**SUPPLIED DATA**
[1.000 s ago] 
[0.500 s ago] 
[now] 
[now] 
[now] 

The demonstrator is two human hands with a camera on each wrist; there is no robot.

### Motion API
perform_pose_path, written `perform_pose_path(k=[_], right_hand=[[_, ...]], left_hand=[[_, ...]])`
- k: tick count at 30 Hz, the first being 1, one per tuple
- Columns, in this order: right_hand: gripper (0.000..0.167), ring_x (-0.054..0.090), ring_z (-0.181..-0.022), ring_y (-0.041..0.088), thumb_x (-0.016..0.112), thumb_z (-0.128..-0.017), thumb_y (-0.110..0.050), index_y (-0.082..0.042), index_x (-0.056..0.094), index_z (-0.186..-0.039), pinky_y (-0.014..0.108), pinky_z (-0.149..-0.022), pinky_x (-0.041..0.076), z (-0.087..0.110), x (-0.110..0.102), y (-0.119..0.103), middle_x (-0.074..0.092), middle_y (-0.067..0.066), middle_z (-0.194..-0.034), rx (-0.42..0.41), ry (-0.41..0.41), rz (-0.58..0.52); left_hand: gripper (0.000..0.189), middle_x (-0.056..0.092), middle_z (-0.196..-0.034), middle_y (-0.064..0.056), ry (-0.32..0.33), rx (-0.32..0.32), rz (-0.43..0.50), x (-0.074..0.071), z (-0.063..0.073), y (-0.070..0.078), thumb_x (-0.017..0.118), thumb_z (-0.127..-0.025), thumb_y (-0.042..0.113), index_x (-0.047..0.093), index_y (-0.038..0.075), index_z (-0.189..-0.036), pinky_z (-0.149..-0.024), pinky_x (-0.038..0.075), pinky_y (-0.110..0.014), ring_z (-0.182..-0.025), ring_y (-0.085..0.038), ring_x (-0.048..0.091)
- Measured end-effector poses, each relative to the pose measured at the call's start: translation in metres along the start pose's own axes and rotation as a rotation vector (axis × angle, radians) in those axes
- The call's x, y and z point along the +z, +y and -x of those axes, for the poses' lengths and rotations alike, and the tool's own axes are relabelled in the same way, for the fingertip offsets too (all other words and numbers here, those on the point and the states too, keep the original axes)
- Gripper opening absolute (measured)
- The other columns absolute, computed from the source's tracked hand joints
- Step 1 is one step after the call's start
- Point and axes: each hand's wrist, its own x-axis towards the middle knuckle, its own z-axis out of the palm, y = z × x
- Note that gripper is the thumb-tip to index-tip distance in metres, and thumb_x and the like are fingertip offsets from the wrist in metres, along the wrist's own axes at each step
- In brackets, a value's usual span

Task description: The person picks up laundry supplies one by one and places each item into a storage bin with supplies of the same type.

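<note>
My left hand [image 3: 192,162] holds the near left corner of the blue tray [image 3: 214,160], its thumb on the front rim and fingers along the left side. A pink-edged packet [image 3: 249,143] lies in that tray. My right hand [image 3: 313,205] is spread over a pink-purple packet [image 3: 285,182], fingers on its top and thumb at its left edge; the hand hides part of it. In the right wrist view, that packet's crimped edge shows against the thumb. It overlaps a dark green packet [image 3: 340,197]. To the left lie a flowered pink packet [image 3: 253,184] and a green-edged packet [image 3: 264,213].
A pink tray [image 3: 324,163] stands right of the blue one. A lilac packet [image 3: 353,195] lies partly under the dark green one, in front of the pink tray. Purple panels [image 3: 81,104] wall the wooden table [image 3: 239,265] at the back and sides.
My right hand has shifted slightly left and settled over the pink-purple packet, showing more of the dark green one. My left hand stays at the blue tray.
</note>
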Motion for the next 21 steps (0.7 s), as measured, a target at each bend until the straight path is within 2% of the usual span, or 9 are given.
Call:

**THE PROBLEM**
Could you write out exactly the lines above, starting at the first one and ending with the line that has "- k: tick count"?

**ANSWER FOR THIS EXERCISE**
[1.000 s ago] 
[0.500 s ago] 
[now] 
[now] 
[now] 

The demonstrator is two human hands with a camera on each wrist; there is no robot.

### Motion API
perform_pose_path, written `perform_pose_path(k=[_], right_hand=[[_, ...]], left_hand=[[_, ...]])`
- k: tick count at 30 Hz, the first being 1, one per tuple

This exercise is finished.